One thing that doesn't make sense is that everything in my life was fine. My only trigger had been a comment from my own son that left me extremely dysphoric. So, I continued my therapy at Casulo (the transgender outpatient clinic in my city) as usual, being honest and open with the professionals there during this delicate time, which coincided with the rib injury I suffered from wearing a binder. Even though I was depressed, I stayed strong in therapy, attending regularly, following the psychiatrist's recommendations to bring my partner for dialogue, and I even started a campaign to raise funds for my surgery. This gave me a boost, and I managed to climb out of the pit, even though my psychiatrist increased my medication dosage.
With the donated money, I was even able to have my first private consultation with the mastologist. As I mentioned before, I had given up on the public health system (SUS) after they lost my medical records from UREDIPE (the former outpatient clinic), and I spent ANOTHER YEAR at Casulo with the count of time RESET.

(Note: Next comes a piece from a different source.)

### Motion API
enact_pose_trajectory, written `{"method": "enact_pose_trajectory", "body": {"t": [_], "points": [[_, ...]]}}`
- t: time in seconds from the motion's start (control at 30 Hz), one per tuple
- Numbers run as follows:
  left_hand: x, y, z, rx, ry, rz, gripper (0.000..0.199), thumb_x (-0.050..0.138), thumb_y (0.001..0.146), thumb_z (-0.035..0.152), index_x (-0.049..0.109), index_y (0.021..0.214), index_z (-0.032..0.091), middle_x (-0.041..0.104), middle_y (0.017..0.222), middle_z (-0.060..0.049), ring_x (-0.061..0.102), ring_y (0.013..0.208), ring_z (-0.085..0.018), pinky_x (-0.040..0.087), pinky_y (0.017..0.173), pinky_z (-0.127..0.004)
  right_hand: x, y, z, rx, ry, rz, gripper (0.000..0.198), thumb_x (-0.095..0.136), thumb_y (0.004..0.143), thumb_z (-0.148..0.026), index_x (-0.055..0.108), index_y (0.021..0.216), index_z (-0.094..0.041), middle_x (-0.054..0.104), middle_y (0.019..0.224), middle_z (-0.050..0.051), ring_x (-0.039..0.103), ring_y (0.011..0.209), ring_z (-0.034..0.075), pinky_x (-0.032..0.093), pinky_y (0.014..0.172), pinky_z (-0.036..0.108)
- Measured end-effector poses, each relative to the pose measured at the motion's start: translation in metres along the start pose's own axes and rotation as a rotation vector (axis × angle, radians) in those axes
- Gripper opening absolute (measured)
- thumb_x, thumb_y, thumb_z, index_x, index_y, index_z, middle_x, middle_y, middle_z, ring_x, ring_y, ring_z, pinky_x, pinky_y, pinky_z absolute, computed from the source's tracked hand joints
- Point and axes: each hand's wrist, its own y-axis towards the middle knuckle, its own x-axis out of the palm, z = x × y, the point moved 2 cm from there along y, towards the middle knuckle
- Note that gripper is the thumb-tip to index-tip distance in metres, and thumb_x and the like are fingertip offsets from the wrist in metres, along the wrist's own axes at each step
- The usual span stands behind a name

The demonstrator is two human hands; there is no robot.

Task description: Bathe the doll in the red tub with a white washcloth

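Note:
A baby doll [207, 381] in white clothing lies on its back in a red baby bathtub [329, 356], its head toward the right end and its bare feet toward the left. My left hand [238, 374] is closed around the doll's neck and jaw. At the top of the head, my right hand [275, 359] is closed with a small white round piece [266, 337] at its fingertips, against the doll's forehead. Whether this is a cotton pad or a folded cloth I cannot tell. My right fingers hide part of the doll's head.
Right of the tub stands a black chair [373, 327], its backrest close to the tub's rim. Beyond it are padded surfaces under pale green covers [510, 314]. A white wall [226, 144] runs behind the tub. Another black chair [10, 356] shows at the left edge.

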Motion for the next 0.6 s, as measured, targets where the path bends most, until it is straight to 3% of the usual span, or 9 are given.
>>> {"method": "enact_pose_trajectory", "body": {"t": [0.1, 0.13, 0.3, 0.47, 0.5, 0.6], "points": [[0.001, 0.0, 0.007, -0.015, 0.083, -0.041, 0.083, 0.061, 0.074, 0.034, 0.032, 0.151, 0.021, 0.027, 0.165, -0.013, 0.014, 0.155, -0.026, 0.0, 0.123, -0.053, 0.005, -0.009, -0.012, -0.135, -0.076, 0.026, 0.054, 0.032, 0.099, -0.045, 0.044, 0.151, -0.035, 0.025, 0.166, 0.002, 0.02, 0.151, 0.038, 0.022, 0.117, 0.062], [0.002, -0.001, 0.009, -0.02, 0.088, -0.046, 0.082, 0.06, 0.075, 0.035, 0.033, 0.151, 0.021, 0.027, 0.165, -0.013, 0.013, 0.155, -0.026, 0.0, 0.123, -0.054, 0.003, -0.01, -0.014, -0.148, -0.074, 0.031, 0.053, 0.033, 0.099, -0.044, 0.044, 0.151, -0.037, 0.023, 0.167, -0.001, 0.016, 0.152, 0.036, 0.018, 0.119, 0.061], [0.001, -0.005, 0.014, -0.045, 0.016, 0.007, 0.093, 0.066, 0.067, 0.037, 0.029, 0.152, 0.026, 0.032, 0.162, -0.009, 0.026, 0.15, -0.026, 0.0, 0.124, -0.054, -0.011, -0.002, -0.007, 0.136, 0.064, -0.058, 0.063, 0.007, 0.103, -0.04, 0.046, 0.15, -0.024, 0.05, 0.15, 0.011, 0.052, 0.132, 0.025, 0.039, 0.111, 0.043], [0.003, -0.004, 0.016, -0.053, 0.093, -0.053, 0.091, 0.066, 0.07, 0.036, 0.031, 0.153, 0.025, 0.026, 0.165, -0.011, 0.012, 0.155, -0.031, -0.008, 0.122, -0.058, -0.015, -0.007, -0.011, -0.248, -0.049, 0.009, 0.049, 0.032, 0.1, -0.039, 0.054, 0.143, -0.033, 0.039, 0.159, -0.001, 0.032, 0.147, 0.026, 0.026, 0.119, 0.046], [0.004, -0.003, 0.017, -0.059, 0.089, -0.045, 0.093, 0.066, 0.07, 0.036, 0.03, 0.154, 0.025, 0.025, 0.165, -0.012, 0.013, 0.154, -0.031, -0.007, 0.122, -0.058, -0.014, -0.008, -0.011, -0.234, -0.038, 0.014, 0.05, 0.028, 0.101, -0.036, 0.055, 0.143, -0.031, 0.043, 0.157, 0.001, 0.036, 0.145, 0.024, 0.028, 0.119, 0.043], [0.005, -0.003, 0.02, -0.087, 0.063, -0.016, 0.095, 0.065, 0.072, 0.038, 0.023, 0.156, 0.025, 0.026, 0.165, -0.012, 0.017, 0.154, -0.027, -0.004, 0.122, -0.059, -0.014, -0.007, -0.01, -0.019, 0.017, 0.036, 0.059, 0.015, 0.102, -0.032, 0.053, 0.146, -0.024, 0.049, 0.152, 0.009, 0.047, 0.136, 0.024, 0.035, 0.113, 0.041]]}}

However, my hopes of getting surgery through SUS were revived last week when, during a consultation with the endocrinologist at the Casulo project, he started the referral process for me to go to Jean Bittar.
I filled out an anamnesis and did the same with the psychologist. When I asked the endocrinologist if he thought I could still have my surgery this year, he said it was VERY LIKELY. He added that on the 1st of the month, I should go to an appointment with the psychiatrist to obtain the last necessary assessment, and then it would be with the social services (to be referred to Jean Bittar). Obviously, I was SUPER HAPPY, thinking that I was going to get my surgery through SUS!!!
I don't know if you can understand how delicate it is to give someone with a dream hope. Especially a dream that directly relates to my mental health, given that the need for this surgery causes me to have very low lows, to become extremely depressed, and to desire to give up on my life!!! These were the hopes that were given to me.
I was so confident that I would have the surgery through SUS that, perhaps those who follow me have noticed, I reduced the promotion of my campaign.
On the 1st, however, when I went to the Casulo project (I had a routine appointment with a psychologist, and theoretically, I was ONLY going to do an anamnesis with the psychiatrist to get my assessment), everything went wrong.
Basically, the argument I heard was that the psychology and psychiatry team understood that I "had just come out of a crisis" and therefore I "needed to get better a little more" before being referred to Jean Bittar (the hospital that performs mastectomies).
You see, as I said, the reason for my crisis was a trigger that made me feel dysphoric. It was dysphoria that made me feel bad, it was the lack of respect and responsibility with MY DOCUMENTS when I was at UREDIPE, it was MY NEED TO HAVE SURGERY that seemed extremely distant.
How could I get better from what hurts before being able to get better from what hurts?? It doesn't make sense. I feel dysphoria about my chest, and this operation is an urgent need that is being neglected and affecting my mental health, but they consider that I FIRST have to get better mentally to have the surgery (????) Obviously, I gave myself the right not to stay in the Casulo office under the extremely stressful conditions that have made me go through this ONCE AGAIN.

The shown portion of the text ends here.